Recycling and the General Public

What do the public think of recycling? Talking to people generally, and discounting those who are really interested in ‘green’ issues, the average layman does not have a great interest in recycling and environmental issues generally. Although he or she may agree with some of the sentiments expressed in the media on this, and listen to dire warnings about global warming etc., in practice attitudes are more cynical and questioning. For example, when faced with an array of plastic recycling bins to fill with different types of waste, and wheel out to the front of their houses, idealistic thoughts about saving the planet tend to disappear from people’s minds. These bins are particularly annoying because their design renders them liable to blow over in high winds, leaving the street full of litter. They can also become dirty and smelly, hence the rash of small firms offering bin cleaning services. They also have to be collected by a huge (and ugly!) vehicle fitted with mechanical lifting and emptying machinery, in contrast to the simple ‘dust cart’ of years ago.
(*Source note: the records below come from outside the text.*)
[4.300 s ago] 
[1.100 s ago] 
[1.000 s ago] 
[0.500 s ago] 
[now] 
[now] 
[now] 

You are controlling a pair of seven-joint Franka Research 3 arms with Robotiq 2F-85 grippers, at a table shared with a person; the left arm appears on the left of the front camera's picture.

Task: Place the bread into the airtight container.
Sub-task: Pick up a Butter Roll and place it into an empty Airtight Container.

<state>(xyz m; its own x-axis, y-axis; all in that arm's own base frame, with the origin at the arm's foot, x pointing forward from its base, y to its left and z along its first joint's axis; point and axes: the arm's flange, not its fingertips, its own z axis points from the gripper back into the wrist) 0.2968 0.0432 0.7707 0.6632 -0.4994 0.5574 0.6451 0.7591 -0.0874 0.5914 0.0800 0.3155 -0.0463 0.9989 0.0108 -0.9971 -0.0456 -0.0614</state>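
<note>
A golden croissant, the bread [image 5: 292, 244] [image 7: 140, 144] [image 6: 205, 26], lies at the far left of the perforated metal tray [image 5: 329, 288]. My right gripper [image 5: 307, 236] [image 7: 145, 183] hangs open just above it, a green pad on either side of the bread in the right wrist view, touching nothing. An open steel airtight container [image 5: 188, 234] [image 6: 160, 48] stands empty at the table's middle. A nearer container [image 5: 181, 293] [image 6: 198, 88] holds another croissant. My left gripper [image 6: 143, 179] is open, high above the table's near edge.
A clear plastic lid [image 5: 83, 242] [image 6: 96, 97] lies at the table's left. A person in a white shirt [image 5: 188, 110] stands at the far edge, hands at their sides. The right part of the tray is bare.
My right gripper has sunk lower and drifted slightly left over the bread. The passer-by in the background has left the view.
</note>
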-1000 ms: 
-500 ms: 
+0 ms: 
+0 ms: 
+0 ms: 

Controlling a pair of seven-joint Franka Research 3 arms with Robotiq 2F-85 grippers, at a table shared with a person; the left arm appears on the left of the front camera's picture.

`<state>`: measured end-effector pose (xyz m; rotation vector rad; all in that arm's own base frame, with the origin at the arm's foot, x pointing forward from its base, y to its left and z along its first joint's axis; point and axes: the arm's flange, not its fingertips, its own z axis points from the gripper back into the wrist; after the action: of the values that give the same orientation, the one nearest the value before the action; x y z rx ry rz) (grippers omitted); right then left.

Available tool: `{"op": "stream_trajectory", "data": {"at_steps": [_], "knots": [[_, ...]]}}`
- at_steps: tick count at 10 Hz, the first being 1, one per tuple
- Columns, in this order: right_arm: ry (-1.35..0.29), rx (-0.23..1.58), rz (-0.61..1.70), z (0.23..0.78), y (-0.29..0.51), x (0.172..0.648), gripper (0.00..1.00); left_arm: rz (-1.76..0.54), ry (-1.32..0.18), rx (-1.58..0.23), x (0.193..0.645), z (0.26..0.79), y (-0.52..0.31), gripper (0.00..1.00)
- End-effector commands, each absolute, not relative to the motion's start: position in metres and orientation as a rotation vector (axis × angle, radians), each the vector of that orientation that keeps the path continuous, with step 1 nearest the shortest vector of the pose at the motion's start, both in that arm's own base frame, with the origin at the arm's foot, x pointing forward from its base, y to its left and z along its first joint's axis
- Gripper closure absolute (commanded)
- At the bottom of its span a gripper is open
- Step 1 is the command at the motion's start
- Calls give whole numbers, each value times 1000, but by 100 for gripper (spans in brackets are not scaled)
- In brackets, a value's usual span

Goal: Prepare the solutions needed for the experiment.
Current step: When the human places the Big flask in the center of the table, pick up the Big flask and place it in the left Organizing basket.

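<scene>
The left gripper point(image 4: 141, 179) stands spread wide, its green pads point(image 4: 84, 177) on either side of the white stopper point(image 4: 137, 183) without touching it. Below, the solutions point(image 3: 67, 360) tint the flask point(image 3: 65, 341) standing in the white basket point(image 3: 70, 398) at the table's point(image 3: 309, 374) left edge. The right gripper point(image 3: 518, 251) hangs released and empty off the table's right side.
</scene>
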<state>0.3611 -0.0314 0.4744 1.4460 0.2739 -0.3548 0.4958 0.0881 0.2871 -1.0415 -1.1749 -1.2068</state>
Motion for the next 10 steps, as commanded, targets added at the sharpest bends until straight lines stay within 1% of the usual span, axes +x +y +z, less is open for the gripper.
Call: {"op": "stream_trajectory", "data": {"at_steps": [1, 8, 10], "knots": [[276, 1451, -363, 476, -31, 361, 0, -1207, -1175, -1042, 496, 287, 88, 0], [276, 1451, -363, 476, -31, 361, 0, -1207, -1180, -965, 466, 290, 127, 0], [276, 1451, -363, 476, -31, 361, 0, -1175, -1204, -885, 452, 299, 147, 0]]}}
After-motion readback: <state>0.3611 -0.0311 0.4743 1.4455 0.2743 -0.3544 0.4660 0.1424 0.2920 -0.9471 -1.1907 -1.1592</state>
All this may seem reactionary to the ‘progressives’, but to many it seems like an inconvenience imposed on them by Whitehall bureaucrats and council apparatchiks. It would appear that the collection and recycling process of a typical plastic pop bottle goes like this:- The bottle is prepared for the bin, usually by washing in running tap water; this wastes water and uses energy and resources to supply this water. The bottle is then placed in a plastic recycling bin. The manufacture of these bins uses energy and resources, and causes pollution. Alternatively, the bottle can be taken to a recycling plant, which crushes it; this plant has consumed resources and materials to create it. A specially constructed vehicle collects the recycle bin. To build and operate these uses resources, and they emit toxic exhaust fumes. The material is delivered to a sorting plant. Building these also uses energy and resources. The material is sorted and processed, reducing it to more suitable sizes for transport and sale to factories. The material is transported, again using more vehicles, including trains and ships, to the various factories, which will use them to produce more goods. The cycle now starts again.

Conclusion

What is the average person to make of all this? He or she is bombarded with all of this conflicting information and trying to make a rational judgement about the virtues or otherwise of Green Policies and Recycling seems well nigh impossible. A typical dilemma is posed by the conflicting views concerning landfill. As mentioned above, these are seen by many as a disgrace, a blot on the landscape causing various forms of pollution. On the other hand, apparently some calculations have been done which suggest that a thousand years of rubbish generation would only fill an area 35 miles square by 100 yards deep; also recycling will not save trees as we are now replanting as many as we cut down. Furthermore, the same school of thought states that practically all recycling programs run at a loss. So in the end it seems that the individual’s judgement and conscience are as good a guide as any, and green policy and recycling are probably worth the benefit of the doubt because it is the right thing to do, and given the finite resources of our planet, it is no longer an option to simply sit back and carry on as we have always done, and possibly leave for future generations a polluted and barren world for them to live in.